* EXERCISE *
Output consists of the line that contains "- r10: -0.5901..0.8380" plus every later line of the material below, each one duplicated exactly.
┄┄┄┄┄┄
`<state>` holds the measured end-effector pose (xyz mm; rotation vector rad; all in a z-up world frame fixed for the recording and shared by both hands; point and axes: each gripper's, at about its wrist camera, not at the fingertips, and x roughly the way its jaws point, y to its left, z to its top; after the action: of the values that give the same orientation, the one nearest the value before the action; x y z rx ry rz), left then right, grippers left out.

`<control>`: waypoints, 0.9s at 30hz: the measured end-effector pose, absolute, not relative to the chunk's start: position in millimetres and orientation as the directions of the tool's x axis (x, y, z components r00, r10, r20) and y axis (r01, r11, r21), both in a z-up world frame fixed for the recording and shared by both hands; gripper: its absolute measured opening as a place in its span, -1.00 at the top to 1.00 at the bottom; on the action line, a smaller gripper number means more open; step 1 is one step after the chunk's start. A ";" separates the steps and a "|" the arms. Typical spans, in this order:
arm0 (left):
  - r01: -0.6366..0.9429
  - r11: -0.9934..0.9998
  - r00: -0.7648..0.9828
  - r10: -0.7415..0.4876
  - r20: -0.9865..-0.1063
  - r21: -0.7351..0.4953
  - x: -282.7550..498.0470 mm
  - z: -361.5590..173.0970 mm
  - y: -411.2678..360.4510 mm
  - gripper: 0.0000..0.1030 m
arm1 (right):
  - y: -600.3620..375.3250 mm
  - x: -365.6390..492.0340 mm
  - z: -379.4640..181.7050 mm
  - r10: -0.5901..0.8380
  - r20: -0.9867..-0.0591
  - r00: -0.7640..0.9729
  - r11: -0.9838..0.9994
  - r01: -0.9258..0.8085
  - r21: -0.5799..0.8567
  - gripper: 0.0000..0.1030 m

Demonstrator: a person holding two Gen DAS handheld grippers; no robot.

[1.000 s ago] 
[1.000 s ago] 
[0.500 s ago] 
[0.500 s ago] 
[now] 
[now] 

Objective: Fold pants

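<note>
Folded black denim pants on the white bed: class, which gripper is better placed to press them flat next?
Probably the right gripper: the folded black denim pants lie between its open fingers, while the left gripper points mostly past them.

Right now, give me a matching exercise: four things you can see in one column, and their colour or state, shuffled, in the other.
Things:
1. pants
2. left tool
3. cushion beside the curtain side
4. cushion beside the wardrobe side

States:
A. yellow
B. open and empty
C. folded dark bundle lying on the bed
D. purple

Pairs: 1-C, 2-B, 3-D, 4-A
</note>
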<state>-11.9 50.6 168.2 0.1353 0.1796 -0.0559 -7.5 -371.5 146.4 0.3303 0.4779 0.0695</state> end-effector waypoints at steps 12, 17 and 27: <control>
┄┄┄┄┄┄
* YOUR SOLUTION *
  - r10: -0.5901..0.8380
  - r20: -0.9867..-0.0591
  - r00: -0.7640..0.9729
  - r11: -0.9838..0.9994
  - r01: -0.9258..0.8085
  - r21: -0.5799..0.8567
  - gripper: 0.0000..0.1030 m

Demonstrator: a person holding two Gen DAS handheld grippers; no robot.

[1.000 s ago] 
[1.000 s ago] 
[0.500 s ago] 
[0.500 s ago] 
[now] 
[now] 

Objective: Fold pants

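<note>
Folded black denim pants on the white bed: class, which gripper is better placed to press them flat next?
Probably the right gripper: the folded black denim pants lie between its open fingers, while the left gripper points mostly past them.

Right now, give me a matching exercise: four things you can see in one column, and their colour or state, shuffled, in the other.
Things:
1. pants
2. left tool
3. cushion beside the curtain side
4. cushion beside the wardrobe side

States:
A. yellow
B. open and empty
C. folded dark bundle lying on the bed
D. purple

Pairs: 1-C, 2-B, 3-D, 4-A
</note>
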<state>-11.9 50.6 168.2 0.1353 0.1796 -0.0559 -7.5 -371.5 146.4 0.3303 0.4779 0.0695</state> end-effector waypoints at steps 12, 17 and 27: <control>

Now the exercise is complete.